Nach dem endgültigen Verbot der Neonazi-Demonstration in Hannover am Freitag, 1. Mai 2009, durch das Bundesverfassungsgericht, das eine Beschwerde der Organisatoren des Aufmarsches abgelehnt hat, ist offenbar Nordnierdersachsen als Ort für eine Ersatzveranstaltung auserkoren worden. Eine weitere vermutliche Neonazi-Kundgebung in Minden bestätigte die Polizei gegenüber indi-rex nicht. Lediglich eine Gewerkschaftskundgebung sei angemeldet, heißt es.
Nach dem endgültigen Verbot für Hannover mobilisieren Neonazis zu anderen rechten Demos. Vor allem ein Aufmarsch im nordrhein-westfälischen Siegen und einer Demo parteiungebundener Rechtsradikaler in Mainz. In Dresden und Berlin werden NPD-Kundgebungen und -Demonstrationen offenbar kaum “Freie Kräfte” mobilisieren können. Ein Aufmarsch der NPD-Jugendorganisation “Junge Nationaldemokraten” in Ulm und eine Protestaktion im nahegelegenen Neu-Ulm von “Freien Kräften” bilden mit der Demonstration im oberpfälzischen Weiden die Schwerpunkte der Rechtsradikalen in Süddeutschland.

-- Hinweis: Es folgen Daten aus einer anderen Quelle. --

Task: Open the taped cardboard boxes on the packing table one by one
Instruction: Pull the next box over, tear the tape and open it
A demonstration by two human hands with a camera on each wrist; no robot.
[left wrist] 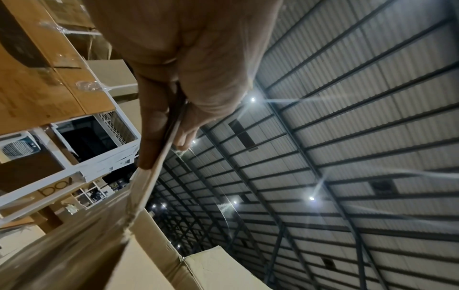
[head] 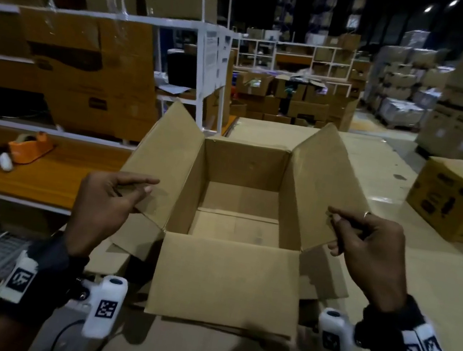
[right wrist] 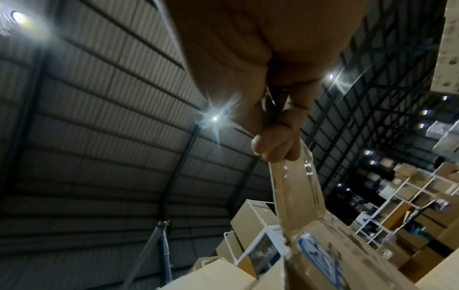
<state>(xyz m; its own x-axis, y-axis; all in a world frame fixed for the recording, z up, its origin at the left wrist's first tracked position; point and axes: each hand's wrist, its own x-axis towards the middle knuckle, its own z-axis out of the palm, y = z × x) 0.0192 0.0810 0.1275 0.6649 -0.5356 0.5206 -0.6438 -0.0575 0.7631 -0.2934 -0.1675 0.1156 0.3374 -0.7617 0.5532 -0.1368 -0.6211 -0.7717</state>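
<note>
the open cardboard box (head: pixel 239 207) is held between the two hands on the packing table (head: pixel 419 281), its four flaps already spread and its inside seen to be empty. the left side flap (head: pixel 166 159) is pinched at its near edge by the left hand (head: pixel 104 203), thumb above and fingers beneath; in the left wrist view the cardboard edge is seen clamped between thumb and fingers (left wrist: pixel 154 125). the right side flap (head: pixel 326 184) is pinched the same way by the right hand (head: pixel 369 252), and in the right wrist view a strip of clear tape (right wrist: pixel 295 186) is seen running away from the fingertips (right wrist: pixel 273 147) along the flap. from each grip the flap's long axis runs forward, away from the body, and the box cavity lies inward, between the two grips. a second cardboard box (head: pixel 460 199), apparently not yet opened, stands well apart, forward and outward of the right grip, so the right hand is judged the nearer for it. a tape dispenser (head: pixel 30 145) lies outward of the left grip.
</note>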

Im Norden wird es offenbar zu spontanen Aktionen von Neonazis kommen. Das kündigten die Veranstalter der verbotenen Demo in Hannover auf ihrer Internetseite an. In Neubrandenburg in Mecklenburg-Vorpommern wollte eigentlich die NPD aufmarschieren. Diese sagte die Veranstaltung jedoch jetzt ab.
Vor allem aus dem Spektrum der sogenannten “Autonomen Nationalismus” wird mit einer Welle der Gewalt gerechnet. Unter anderem deswegen wurde die Demo in Hannover verboten.